▸ Problem to work on
Where a line in the listing contains the string "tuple", copy that line out.

▸ Records provided
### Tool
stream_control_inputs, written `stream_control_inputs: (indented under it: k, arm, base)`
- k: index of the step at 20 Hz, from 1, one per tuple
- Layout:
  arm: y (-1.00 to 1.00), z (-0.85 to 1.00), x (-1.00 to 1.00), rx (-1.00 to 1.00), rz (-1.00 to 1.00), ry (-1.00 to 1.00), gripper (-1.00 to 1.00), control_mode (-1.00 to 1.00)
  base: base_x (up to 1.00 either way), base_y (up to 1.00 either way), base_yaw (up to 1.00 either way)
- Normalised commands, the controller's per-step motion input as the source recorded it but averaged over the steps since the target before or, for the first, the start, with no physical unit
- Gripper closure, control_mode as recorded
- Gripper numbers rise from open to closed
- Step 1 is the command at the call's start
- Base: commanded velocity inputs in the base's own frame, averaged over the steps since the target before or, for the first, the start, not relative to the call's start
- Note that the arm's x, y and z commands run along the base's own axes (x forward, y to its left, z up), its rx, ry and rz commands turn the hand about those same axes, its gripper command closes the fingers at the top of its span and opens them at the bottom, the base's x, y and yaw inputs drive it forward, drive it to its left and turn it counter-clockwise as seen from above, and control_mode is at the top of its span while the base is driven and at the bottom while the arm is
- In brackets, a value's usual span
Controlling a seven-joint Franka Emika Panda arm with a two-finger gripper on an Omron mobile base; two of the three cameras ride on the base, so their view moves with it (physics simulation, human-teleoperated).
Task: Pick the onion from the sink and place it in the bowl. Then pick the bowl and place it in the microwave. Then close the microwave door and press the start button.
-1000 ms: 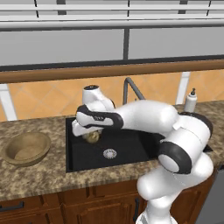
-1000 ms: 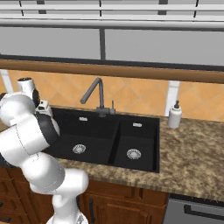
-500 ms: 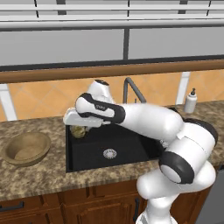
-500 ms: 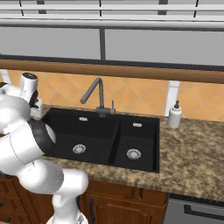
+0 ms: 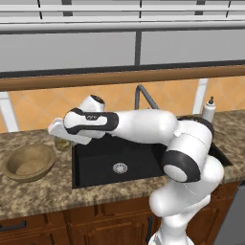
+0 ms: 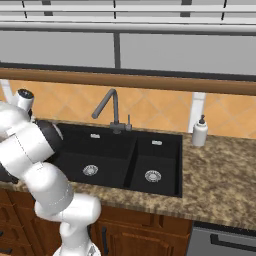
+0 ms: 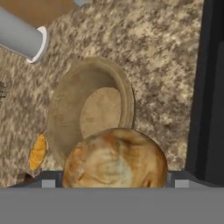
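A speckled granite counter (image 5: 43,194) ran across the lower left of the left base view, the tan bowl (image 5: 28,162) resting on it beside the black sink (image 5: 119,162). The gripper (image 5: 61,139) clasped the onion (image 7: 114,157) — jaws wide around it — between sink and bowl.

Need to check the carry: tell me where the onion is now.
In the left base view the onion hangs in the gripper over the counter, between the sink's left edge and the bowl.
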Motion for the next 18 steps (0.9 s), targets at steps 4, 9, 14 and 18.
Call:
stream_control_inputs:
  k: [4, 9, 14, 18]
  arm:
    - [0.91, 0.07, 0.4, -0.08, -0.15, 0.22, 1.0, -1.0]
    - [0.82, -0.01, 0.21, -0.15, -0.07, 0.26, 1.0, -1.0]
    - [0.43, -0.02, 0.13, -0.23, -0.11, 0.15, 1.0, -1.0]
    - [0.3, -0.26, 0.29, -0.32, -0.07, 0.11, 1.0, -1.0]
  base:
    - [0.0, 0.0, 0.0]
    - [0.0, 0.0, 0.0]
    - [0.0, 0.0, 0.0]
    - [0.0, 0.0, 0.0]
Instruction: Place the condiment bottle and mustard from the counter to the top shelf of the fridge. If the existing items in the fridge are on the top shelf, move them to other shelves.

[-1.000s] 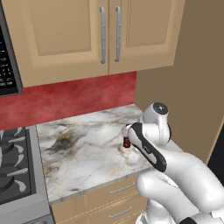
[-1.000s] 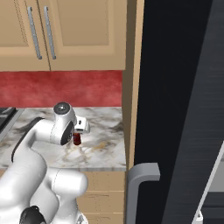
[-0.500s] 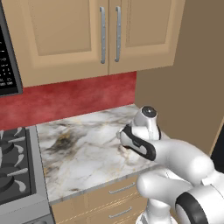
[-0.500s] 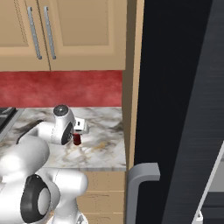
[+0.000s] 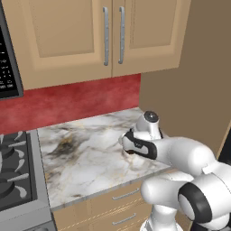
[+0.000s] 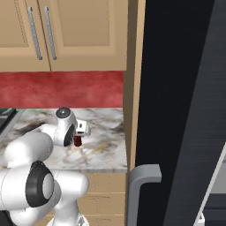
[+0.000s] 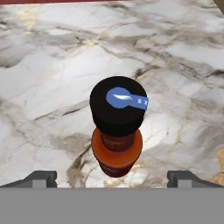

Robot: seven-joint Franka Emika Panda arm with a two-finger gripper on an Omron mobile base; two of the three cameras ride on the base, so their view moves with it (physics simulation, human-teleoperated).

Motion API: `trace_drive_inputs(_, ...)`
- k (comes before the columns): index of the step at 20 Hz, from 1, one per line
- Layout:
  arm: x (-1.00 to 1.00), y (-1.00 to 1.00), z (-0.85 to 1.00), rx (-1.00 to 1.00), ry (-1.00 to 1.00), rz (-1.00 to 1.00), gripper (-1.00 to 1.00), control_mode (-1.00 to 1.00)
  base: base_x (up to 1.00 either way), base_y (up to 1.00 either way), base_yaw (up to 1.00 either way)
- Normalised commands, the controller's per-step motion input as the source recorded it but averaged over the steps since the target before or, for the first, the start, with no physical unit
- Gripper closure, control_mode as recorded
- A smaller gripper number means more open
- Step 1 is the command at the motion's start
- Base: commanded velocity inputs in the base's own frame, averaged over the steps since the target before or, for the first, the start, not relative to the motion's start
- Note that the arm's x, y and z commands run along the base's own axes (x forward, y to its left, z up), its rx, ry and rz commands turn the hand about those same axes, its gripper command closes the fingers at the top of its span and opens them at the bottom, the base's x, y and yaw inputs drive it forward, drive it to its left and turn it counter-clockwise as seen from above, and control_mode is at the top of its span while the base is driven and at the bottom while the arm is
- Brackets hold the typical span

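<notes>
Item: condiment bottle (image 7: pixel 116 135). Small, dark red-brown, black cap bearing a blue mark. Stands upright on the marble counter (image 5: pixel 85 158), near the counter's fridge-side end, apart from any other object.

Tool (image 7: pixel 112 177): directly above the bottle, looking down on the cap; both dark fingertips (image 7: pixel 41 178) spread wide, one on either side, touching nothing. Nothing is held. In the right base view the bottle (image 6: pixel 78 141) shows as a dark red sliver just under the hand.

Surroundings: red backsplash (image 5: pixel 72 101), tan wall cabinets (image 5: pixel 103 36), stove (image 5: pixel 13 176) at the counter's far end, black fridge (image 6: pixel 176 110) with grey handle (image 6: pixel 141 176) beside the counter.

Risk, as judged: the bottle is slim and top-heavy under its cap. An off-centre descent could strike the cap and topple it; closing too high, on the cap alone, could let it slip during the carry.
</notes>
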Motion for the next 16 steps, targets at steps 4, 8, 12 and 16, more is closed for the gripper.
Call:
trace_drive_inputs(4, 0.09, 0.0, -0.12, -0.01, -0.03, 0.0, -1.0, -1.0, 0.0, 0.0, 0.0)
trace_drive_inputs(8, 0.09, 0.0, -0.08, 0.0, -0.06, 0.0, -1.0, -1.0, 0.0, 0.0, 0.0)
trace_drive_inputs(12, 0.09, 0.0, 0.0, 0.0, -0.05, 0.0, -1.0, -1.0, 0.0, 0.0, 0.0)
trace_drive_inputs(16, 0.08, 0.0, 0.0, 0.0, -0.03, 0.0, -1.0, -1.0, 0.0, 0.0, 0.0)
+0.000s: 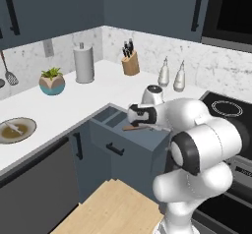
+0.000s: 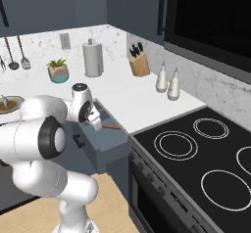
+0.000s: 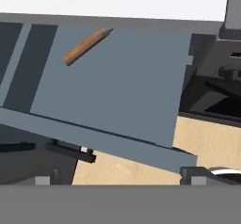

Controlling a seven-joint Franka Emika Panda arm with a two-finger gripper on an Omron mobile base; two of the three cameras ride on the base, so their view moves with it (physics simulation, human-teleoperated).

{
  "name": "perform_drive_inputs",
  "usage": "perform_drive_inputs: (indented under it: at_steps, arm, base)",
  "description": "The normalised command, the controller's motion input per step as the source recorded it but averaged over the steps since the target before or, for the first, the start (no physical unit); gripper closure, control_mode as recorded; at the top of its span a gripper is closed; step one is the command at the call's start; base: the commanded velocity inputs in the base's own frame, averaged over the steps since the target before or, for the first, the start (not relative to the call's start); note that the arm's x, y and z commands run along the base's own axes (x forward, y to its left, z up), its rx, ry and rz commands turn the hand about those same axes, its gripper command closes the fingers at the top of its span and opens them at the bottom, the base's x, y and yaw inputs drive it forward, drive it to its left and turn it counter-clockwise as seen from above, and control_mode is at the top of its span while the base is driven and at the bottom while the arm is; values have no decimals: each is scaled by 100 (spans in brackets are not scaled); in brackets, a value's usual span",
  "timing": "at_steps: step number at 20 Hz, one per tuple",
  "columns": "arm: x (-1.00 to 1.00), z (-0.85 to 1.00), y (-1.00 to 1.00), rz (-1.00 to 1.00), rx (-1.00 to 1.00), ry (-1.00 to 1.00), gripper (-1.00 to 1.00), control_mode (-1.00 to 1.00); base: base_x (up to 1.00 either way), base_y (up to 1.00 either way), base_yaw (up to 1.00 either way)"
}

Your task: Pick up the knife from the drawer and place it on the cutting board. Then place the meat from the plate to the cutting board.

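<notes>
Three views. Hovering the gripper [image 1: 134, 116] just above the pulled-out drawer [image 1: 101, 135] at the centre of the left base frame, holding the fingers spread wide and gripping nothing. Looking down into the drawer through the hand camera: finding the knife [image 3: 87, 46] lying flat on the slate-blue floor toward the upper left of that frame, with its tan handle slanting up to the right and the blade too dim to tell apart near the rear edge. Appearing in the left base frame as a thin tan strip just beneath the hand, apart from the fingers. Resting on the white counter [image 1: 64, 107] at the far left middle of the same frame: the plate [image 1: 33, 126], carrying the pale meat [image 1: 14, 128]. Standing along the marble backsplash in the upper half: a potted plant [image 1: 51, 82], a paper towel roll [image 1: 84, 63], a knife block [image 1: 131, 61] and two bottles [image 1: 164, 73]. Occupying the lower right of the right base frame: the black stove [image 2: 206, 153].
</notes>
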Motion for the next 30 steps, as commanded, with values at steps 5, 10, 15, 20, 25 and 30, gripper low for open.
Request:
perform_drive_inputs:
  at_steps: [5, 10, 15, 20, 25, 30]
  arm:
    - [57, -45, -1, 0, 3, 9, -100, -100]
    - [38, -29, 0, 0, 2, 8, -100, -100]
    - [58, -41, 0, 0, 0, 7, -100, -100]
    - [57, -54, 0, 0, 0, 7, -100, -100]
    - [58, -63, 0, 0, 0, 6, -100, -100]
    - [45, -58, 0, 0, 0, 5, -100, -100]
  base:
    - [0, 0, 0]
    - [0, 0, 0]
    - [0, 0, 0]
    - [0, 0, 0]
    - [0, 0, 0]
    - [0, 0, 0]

▸ Solution for this problem
- k: index of the step at 20 Hz, from 1, one per tuple
  "timing": "at_steps: step number at 20 Hz, one per tuple",

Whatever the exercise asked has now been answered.